The mother of the only British-Israeli hostage still being held by Hamas in Gaza has asked why the UK is not “fighting every moment to secure her release”.
Emily Damari, 28, was shot and taken from an Israeli kibbutz across the border into Gaza on 7 October.
Speaking at a London memorial event marking the attacks a year ago, her mother Mandy Damari said her daughter’s “plight seems to have been forgotten”.
Prime Minster Sir Keir Starmer said in a statement the UK “must unequivocally stand with the Jewish community”.
The dual national is among 97 hostages who remain unaccounted for.
Speaking at the Hyde Park memorial event, her mother said: “[Emily] is a daughter of both countries, but no one here mentions the fact that there is still a female British hostage being held captive by Hamas for a year now, and I sometimes wonder if people even know there is a British woman there.
“Imagine, for a moment if Emily was your daughter. Try to picture what she is going through.
“Since 7 October last year, she has been held a hostage by Hamas terrorists in the Gaza terror tunnels, 20 metres or more underground, kept in captivity, tortured, isolated, unable to eat, speak or even move without someone else’s permission.”
The crowd heard how Emily, who was born to her British mother in Israel and lived there, loved to visit the UK – her “second home across the sea”. She loved watching Spurs play, going to the pub, shopping at Primark and had also watched Ed Sheeran in concert, her mother said.

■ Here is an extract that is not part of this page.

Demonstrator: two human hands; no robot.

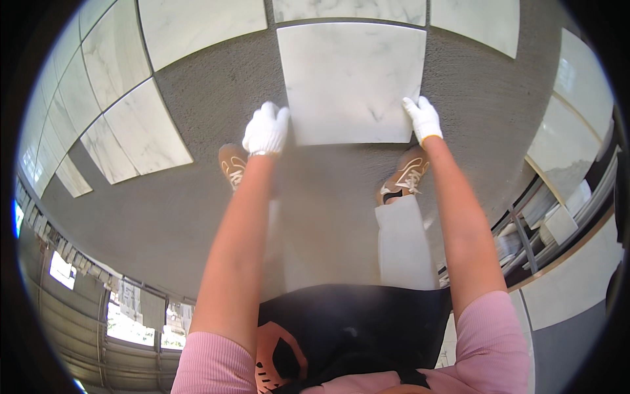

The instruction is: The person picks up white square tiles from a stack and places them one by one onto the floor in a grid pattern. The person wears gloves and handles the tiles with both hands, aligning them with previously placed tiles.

Her mother pleaded with Britain and other countries to do more to secure the release of her daughter, and the other hostages.
“How is it that she is still imprisoned there after one year? Why isn’t the whole world, especially Britain, fighting every moment to secure her release? She’s one of their own.”
She said some of the women and children who were released in the hostage deal in November had told her Emily was alive then, and spoke about how she helped the other hostages try to stay positive, even in the worst of times.
“Every day is living hell not knowing what Emily is going through. I do know from the hostages that returned that they were starved, sexually abused and tortured. Every moment lost is another moment of unimaginable suffering or even death.”
News has approached the UK Foreign Office for comment.
Other hostages with British relatives held include Eli Sharabi, Oded Lifschitz and Avinatan Or. British-Israeli Nadav Popplewell was also kidnapped on 7 October and his body was recovered by Israeli soldiers in Gaza in August.
Families of Israeli hostages met Sir Keir and Foreign Secretary David Lammy on Monday, calling on them to “do more” to bring them home.
The prime minister agreed that the hostages must be freed and returned immediately, a subsequent press conference was told.
On Sunday, he said the country must “unequivocally” stand with the Jewish community and described 7 October as the “darkest day in Jewish history since the Holocaust”.
“As a father, a husband, a son, a brother – meeting the families of those who lost their loved ones last week was unimaginable. Their grief and pain are ours, and it is shared in homes across the land,” Sir Keir said.
He also reiterated his call for ceasefires in Gaza and Lebanon.
The Hyde Park event, organised by the Board of Deputies of British Jews and other groups, was attended by thousands of British Jews and supporters of Israel who waved British and Israeli flags with chants of “bring them home”.
Among the crowd, many of whom have family and friends in Israel, there was disbelief that the hostages still had not been freed, one year on.
Israeli ambassador to the UK Tzipi Hotovely told the crowd: “We will do whatever we can to bring them home.”
Michael Wegier, chief executive of the Board of Deputies of British Jews, told News: “The British Jewish community is traumatised like much of the Jewish community around the world, especially in Israel.
“There are 30,000 Jews from Britain who live in Israel. Many of us have friends and family there and we go there, and so we take what happens there very deeply and very personally.”
A vigil to remember the victims of the Hamas attack was also held in Glasgow where hundreds gathered at the steps of Kelvingrove Art Gallery.
On the eve of 7 October, a man was filmed damaging a Jewish memorial in Hove.
Sussex Police responded to the video, which had been circulated on X and other social media platforms, and confirmed the incident was being treated as a “hate crime”.
On Saturday tens of thousands of pro-Palestinian protestors marched through central London calling for an immediate ceasefire in Gaza and an end to the escalating conflict in the Middle East.
Israel launched a military campaign in Gaza in response to the unprecedented attack on southern Israel on 7 October by Hamas gunmen, during which about 1,200 people were killed and 251 taken hostage.
At least 41,870 people have been killed in Gaza since then, according to the territory’s Hamas-run health ministry.